It is difficult to appreciate how Stephen qualifies as a friend of someone who attended and approved of his murder (Acts 7:58; 22:20). Yet Stephen belonged to the very group of Israelites to whom Paul later brought the Good News: the Hellenists. These Israelites lived mainly outside of Palestine, thoroughly acculturated in the Greek language and culture of their habitat, and they practiced their traditions in a very modified way. These modifications created great difficulty for Stephen and other Hellenists who resumed residence in Jerusalem, as we read in Acts 6–7. In this account we learn who Stephen was, what he said, and how he died—all things that made a huge impression on Paul. That experience set the stage for Paul’s commissioning by the risen Jesus to evangelize Hellenists (Acts 9). In Stephen: Paul and the Hellenist Israelites, John J. Pilch reflects on Stephen as a Hellenist Israelite, a collectivistic person, a deacon (the word does not appear in Acts), and one who true to his tradition communicates with the world of God in alternate states of consciousness. Paul has much in common with Stephen, so to know Stephen is to gain a better understanding of Paul.
John J. Pilch, PhD, is professor of theology at Georgetown University in Washington, DC. He is author of numerous articles and books, including Visions and Healing in Acts of the Apostles: How the Early Believers Experienced God (Liturgical Press, 2004). He is a member of the Catholic Biblical Association of America and the International Society for Shamanistic Research, among other professional organizations.
Dr. John Pilch's Stephen is not a `deacon'-ancient or modern-but rather a Mediterranean collectivist, a Greek-speaking Hellenist-Judean honored by provoking his antagonists to violence, a minister who cares for the neglected widows among his people, and a holy man who experiences altered states of consciousness. Pilch's cultural-anthropological portrait is new and distinctive. It will tease the imagination and challenge readers to re-think the one whose terrible death changed the life of the Apostle Paul forever.
Dennic C. Duling, PhD, Canisius College, Buffalo, New York
[A]n engaging introduction to Stephen as he is portrayed in the Acts.
Catholic Library World
This book is an engaging and lucid introduction to the figure of Stephen as he is portrayed in the Acts of the Apostles. A pioneer in the development of cultural anthropological approaches to the New Testament, John Pilch places Stephen the Hellenist within the context of ancient Mediterranean collectivist society. Pilch brings his particular expertise in the study of alternate states of consciousness to bear on Stephen and his companions as holy persons who have contact with the spirit realm. Readers will come away from the book with an understanding of Stephen more grounded within his particular age and culture than many other treatments of this figure.

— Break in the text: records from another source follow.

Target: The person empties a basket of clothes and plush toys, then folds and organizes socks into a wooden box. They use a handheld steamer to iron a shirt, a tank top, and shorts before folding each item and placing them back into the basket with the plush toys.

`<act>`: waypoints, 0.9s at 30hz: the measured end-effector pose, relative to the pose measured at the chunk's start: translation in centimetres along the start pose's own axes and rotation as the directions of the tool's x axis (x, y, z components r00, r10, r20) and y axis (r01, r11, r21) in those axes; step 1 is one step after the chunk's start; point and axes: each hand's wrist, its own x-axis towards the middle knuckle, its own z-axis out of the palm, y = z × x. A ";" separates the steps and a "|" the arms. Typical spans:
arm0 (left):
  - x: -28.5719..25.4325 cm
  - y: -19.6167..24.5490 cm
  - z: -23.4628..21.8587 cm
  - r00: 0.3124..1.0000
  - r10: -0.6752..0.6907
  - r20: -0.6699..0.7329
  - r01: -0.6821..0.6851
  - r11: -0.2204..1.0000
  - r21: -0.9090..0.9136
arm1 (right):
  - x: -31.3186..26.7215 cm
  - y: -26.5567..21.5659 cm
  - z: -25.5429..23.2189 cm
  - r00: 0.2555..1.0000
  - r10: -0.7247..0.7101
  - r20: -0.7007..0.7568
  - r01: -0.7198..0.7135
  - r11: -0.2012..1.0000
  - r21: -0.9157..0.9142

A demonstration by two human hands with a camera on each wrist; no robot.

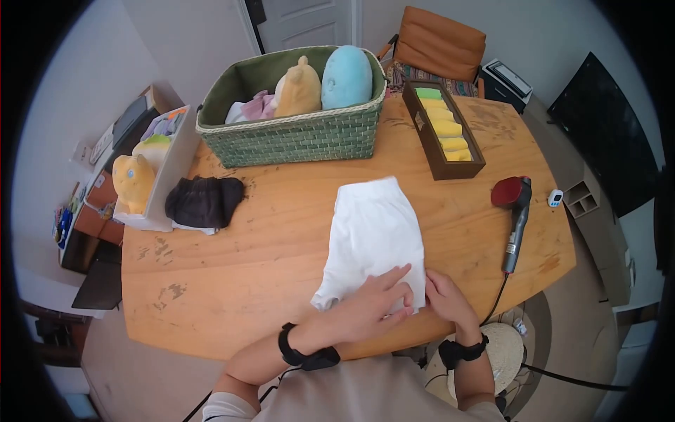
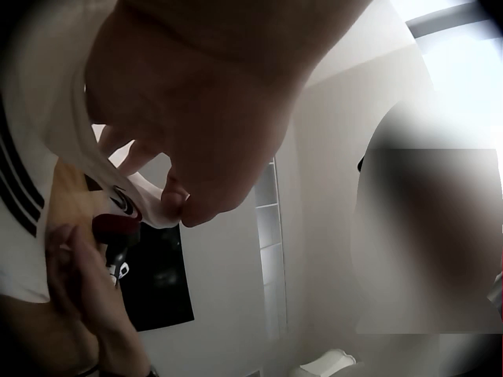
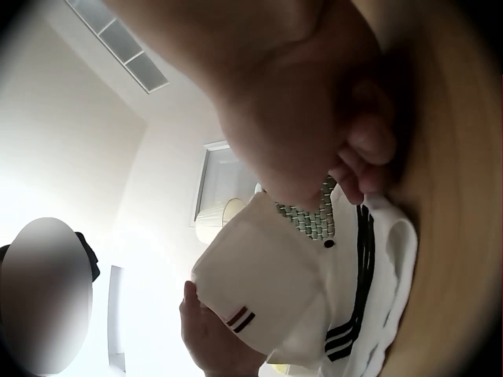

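White shorts lie folded in half on the table before the person, waistband pointing away. Dark stripes show on the shorts in the right wrist view, where a flap of the cloth is lifted. My left hand reaches across the near end and pinches that flap between thumb and finger, as the left hand shows in its own wrist view. At the near right edge of the cloth, my right hand has its fingers curled at the hem; the right hand pinches the edge close to the tabletop.
A green woven basket with plush toys stands at the back. Right of it is a brown box of rolled yellow cloths. A handheld dryer-like device lies at right. Folded dark clothing rests beside a white bin at left.
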 end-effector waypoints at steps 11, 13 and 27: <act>-8.3 1.8 -1.9 0.901 -0.392 -0.187 0.434 0.796 0.422 | 0.2 -4.0 0.3 0.988 0.021 -0.155 -0.067 0.951 -0.302; -9.4 1.4 -1.9 0.912 -0.409 0.021 0.330 0.764 0.554 | 1.0 -5.7 0.1 0.929 -0.278 -0.243 0.099 0.822 -0.561; -7.0 -2.1 0.6 0.908 -0.406 -0.100 0.409 0.811 0.419 | 15.4 -8.7 6.9 0.773 -0.400 0.492 0.619 0.309 -0.722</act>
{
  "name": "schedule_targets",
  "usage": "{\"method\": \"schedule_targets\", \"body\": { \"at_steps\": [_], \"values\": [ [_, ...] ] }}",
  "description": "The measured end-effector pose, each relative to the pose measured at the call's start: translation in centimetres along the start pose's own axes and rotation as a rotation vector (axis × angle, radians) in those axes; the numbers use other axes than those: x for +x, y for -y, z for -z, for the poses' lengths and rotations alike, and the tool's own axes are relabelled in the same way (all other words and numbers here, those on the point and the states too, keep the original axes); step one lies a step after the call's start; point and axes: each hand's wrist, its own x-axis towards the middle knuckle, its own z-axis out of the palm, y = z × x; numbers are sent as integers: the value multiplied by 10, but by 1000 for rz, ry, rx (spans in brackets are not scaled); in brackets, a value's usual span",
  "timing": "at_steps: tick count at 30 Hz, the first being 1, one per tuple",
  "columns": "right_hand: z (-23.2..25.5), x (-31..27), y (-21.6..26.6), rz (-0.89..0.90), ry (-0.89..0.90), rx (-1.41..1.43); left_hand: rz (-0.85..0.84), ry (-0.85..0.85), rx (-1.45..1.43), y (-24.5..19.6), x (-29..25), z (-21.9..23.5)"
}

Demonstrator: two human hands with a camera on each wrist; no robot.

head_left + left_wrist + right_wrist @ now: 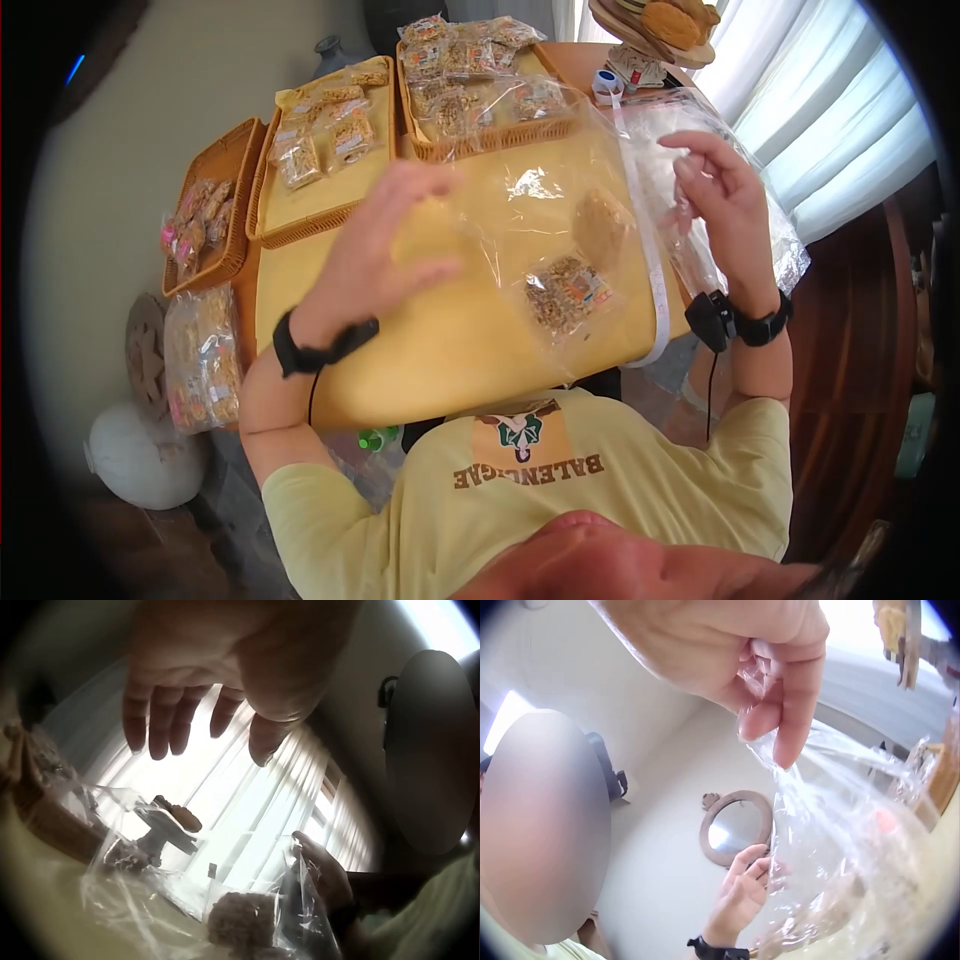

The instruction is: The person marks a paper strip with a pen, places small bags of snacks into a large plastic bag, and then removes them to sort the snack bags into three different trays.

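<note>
A large clear plastic bag (530,185) spreads over the yellow tabletop between the two hands. Inside it show a wrapped snack square (565,297) with a printed label and a paler wrapped piece (602,225) just behind. My right hand (718,195) pinches the bag's gathered edge between thumb and fingers, clearest in the right wrist view, where the film (810,847) hangs from the fingertips. Raised over the table left of the bag, my left hand (385,235) is blurred, its fingers spread apart and holding nothing. The left wrist view shows those fingers (160,724) extended.
Wicker trays of wrapped snacks stand at the back (490,138), the back left (325,222) and the far left (245,190). A filled bag of snacks (203,360) lies at the left edge. A white strip (645,240) runs along the right, beside more clear film.
</note>
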Motion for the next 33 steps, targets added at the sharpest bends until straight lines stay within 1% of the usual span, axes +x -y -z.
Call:
{"method": "schedule_targets", "body": {
  "at_steps": [1, 2, 4, 5, 6, 7, 8, 9, 10, 11, 12, 13, 14, 15, 16, 18, 19, 20, 21, 23, 24, 25, 27, 28, 29, 31, 32, 33],
  "values": [
    [-2, 8, 2, -11, 49, 84, -94, 96, 40, -14, -8, -9],
    [-8, 14, 3, 15, 62, 110, -184, 191, 82, -27, -17, -19],
    [-19, 21, 9, 42, 116, 155, -267, 434, 113, -47, -30, -37],
    [-25, 25, 12, 63, 162, 206, -251, 427, 118, -52, -32, -44],
    [-32, 29, 16, 61, 176, 212, -215, 479, 132, -55, -34, -50],
    [-38, 35, 22, 108, 224, 234, -183, 531, 147, -57, -34, -54],
    [-41, 42, 27, 158, 267, 255, -179, 530, 154, -58, -34, -57],
    [-42, 50, 30, 164, 268, 255, -213, 383, 306, -59, -32, -59],
    [-43, 59, 32, 218, 254, 259, -247, 232, 454, -59, -31, -60],
    [-42, 70, 34, 273, 241, 261, -250, 228, 458, -54, -29, -59],
    [-39, 82, 36, 298, 336, 323, -245, 92, 446, -45, -24, -55],
    [-40, 92, 40, 305, 343, 318, -238, -47, 434, -38, -20, -50],
    [-43, 100, 45, 259, 256, 363, -239, -55, 439, -33, -17, -43],
    [-45, 109, 48, 211, 167, 411, -193, -121, 405, -30, -15, -33],
    [-38, 119, 47, 220, 184, 456, -146, -186, 369, -28, -13, -23],
    [-31, 128, 53, 246, 190, 449, -138, -315, 438, -39, -6, 2],
    [-28, 130, 54, 269, 195, 443, -203, -398, 445, -40, 1, 13],
    [-24, 132, 53, 267, 180, 447, -140, -390, 491, -47, 6, 26],
    [-17, 134, 48, 268, 187, 450, -137, -392, 497, -47, 10, 32],
    [-6, 139, 37, 300, 160, 487, -16, -432, 386, -43, 19, 40],
    [-10, 128, 48, 299, 74, 452, -139, -454, 391, -41, 22, 41],
    [-15, 121, 57, 349, 32, 549, -139, -453, 392, -47, 21, 39],
    [-7, 105, 64, 416, -160, 642, -242, -369, -82, -62, 18, 34],
    [21, 101, 54, 444, -83, 639, -329, -258, -261, -59, 17, 37],
    [47, 97, 45, 471, -3, 635, -325, -260, -264, -54, 17, 35],
    [49, 62, 51, 481, -551, 315, -174, -329, -439, -36, 14, 25],
    [90, 54, 45, 157, -108, 660, 36, -260, -388, -25, 13, 23],
    [152, 45, 35, -185, 352, 965, 36, -264, -385, -13, 14, 16]
  ]
}}
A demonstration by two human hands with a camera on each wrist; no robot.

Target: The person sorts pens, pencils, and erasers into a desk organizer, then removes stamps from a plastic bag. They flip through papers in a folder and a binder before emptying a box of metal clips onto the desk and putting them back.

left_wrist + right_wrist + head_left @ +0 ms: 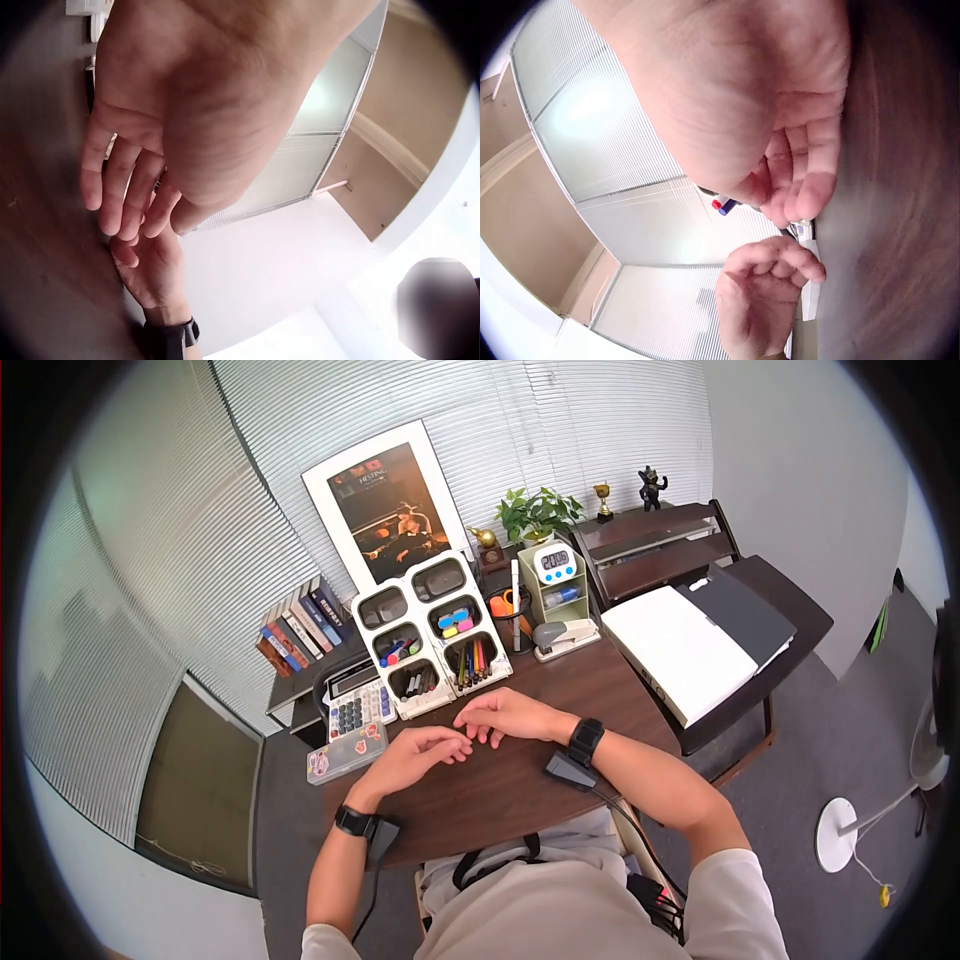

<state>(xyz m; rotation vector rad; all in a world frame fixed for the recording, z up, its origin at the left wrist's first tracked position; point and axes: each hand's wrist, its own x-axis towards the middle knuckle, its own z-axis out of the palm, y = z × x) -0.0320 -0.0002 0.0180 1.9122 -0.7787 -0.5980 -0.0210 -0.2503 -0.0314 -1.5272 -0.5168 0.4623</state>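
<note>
Left hand [412,757] and right hand [515,715] over a dark wooden table [450,800], both empty and relaxed, fingers loosely bent, fingertips close together; contact between them or with the table hard to tell. Just beyond, a white six-compartment organizer [424,632], with pencils [472,662] at lower right; probably stiff, light plastic, best taken by both outer side walls and kept steady to avoid spilling. Near the left hand, just beside a calculator [362,710], a stickered case [345,756]; likely light, rigid and somewhat slippery, best pinched across the narrow width.
</note>
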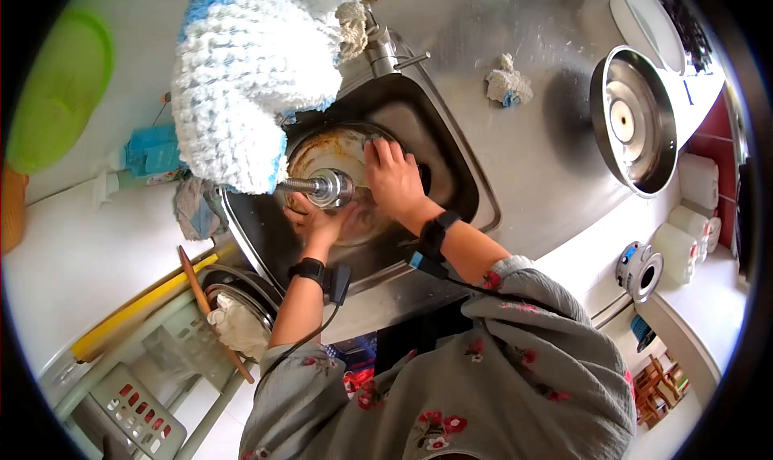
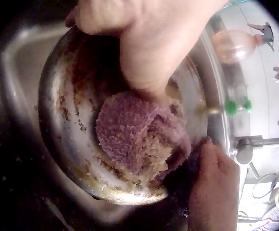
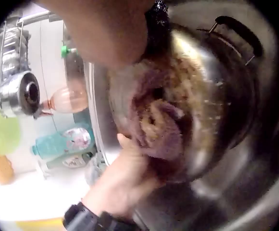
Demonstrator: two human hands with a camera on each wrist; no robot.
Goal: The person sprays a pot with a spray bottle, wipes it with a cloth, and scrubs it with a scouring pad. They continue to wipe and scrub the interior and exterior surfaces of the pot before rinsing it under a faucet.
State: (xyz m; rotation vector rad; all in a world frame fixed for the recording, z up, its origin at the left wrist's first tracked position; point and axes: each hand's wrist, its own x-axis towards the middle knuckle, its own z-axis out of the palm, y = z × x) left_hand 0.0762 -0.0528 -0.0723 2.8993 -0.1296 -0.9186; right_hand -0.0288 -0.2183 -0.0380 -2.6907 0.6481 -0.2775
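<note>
A stained metal pot (image 1: 330,147) with brown, burnt-looking marks is tilted in the sink (image 1: 455,166). My left hand (image 1: 320,228) grips its near left side, the thumb side showing in the right wrist view. A textured purple cloth (image 2: 127,134) is bunched against the stained surface beside that hand. My right hand (image 1: 394,178) bends over the pot's far right side, pinching a dark, shiny scrubber (image 3: 158,24) whose lower part is hidden. A black loop handle (image 3: 238,33) juts from the pot. The faucet head (image 1: 330,188) hangs over the pot in the head view.
A white and blue knitted thing (image 1: 250,81) hangs close to the head camera. On the right counter stand a steel pan (image 1: 636,122) and a crumpled rag (image 1: 509,83). Bottles, one a teal bottle (image 3: 62,142), line the sink's left. A dish rack (image 1: 145,412) stands lower left.
</note>
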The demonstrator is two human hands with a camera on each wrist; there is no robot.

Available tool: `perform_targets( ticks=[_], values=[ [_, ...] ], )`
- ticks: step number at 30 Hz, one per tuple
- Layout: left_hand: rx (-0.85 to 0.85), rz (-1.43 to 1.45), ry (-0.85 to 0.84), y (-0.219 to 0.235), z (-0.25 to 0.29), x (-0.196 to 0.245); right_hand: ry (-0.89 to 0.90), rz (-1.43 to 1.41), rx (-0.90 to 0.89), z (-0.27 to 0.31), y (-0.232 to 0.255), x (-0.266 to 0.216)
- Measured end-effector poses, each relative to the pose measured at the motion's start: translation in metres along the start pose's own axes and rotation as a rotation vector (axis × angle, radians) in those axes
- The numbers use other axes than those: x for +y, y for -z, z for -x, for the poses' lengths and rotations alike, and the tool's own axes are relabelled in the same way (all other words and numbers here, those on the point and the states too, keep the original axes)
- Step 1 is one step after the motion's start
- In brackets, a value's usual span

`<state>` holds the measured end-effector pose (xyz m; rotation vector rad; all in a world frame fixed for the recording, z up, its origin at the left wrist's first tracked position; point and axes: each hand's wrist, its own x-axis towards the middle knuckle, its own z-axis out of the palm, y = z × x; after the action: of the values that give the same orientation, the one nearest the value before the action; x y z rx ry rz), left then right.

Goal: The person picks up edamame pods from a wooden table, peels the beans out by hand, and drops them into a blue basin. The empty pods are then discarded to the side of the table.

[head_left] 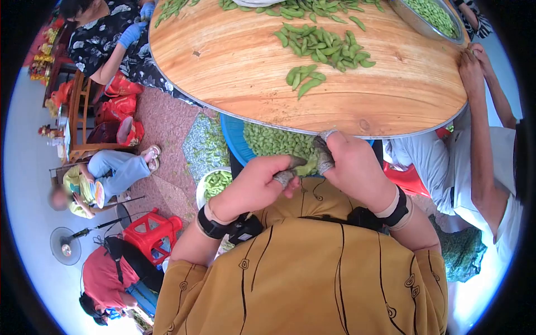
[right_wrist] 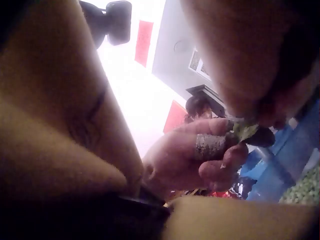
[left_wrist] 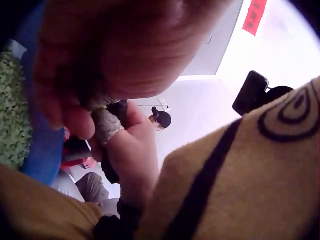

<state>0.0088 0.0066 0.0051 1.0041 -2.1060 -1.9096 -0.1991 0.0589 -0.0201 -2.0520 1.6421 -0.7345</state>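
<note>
My left hand (head_left: pixel 251 184) and right hand (head_left: pixel 357 167) meet in front of my body, close over a blue basin (head_left: pixel 233 139) of shelled green beans (head_left: pixel 279 140). Between their fingertips is a green soybean pod (head_left: pixel 306 168), pinched from both sides. The right wrist view shows the pod (right_wrist: pixel 245 131) partly covered by fingers and thumb. Worn grey tape (right_wrist: pixel 210 146) wraps several fingertips. In the left wrist view the left hand (left_wrist: pixel 145 55) hides most of the pod.
A round wooden table (head_left: pixel 223 72) stands beyond the basin, with soybean pods (head_left: pixel 329 47) and a metal bowl of beans (head_left: pixel 430 17) on it. A white bowl of pods (head_left: pixel 216 184) is at my left. People sit on both sides, near a red stool (head_left: pixel 148 231).
</note>
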Motion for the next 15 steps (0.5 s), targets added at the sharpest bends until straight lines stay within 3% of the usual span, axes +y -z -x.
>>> perform_targets(
  ticks=[3,5,7,8,12,14,15],
  values=[
    [0.103,0.105,0.143,0.011,0.015,-0.016,0.042,-0.056,0.001,-0.001,-0.003,-0.001],
    [0.222,-0.812,0.004,0.023,0.028,-0.046,0.098,-0.096,-0.009,-0.002,-0.005,0.0],
    [0.246,-0.94,0.053,0.026,0.041,-0.052,0.163,-0.245,0.026,0.001,-0.008,-0.001],
    [0.266,-1.062,0.104,0.027,0.044,-0.053,0.154,-0.219,-0.062,0.0,-0.004,-0.003],
    [0.312,-0.755,0.033,0.031,-0.002,0.007,0.081,-0.162,-0.209,-0.001,0.002,-0.003],
    [0.643,-0.828,-0.237,0.03,-0.031,0.024,0.084,-0.162,-0.115,0.002,0.0,0.001],
    [0.649,-0.827,-0.242,0.03,-0.046,0.029,0.089,-0.156,-0.115,0.003,0.001,0.002]
  ],
)
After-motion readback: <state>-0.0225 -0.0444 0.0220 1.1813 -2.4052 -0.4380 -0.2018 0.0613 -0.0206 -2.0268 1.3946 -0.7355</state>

Alicia Batten, Associate Professor of Religion, Pacific Lutheran University
Stephen is a provocative look at the character in the Acts of the Apostles which integrates historical, grammatical, and social scientific sources to give us a fresh look at the Hellenistic martyr, which informs, corrects, and challenges the `popular' and `received' views. This is mandatory reading for those who wish to move beyond anachronistic and ethnocentric readings of the texts and contexts concerning Stephen.
Bishop F. Josephus Johnson, II; Presiding Bishop of the Beth-El Fellowship of Visionary Churches; Senior Pastor of The House of the Lord, Akron, Ohio
[I]ndispensable to students of the New Testament and to ongoing scholarship in New Testament studies.
This new series of books is a welcome and promising initiative. While Paul still continues to attract scholars' attention, his closest collaborators, friends, and relations remain all too often in the dark or are dealt with only incidentally. Yet giving proper consideration to Paul's web of social relations can help us understand the Apostle himself and his legacy.
God's Word Today
John Pilch's discussion of Stephen is by no means just another book on him. Like a householder who brings forth old and new from his store, Pilch both presents old Christian materials about Stephen and offers new cultural perspectives to interpret Luke's narrative. The result is an informed, enlightened, and innovative treatment of Stephen. Like all of Pilch's writings, this book is an accessible study, a rewarding read, and an inventive exploration. The cultural lenses for interpretation have been clearly and carefully handled. `Rich' and `rewarding' best describe this book.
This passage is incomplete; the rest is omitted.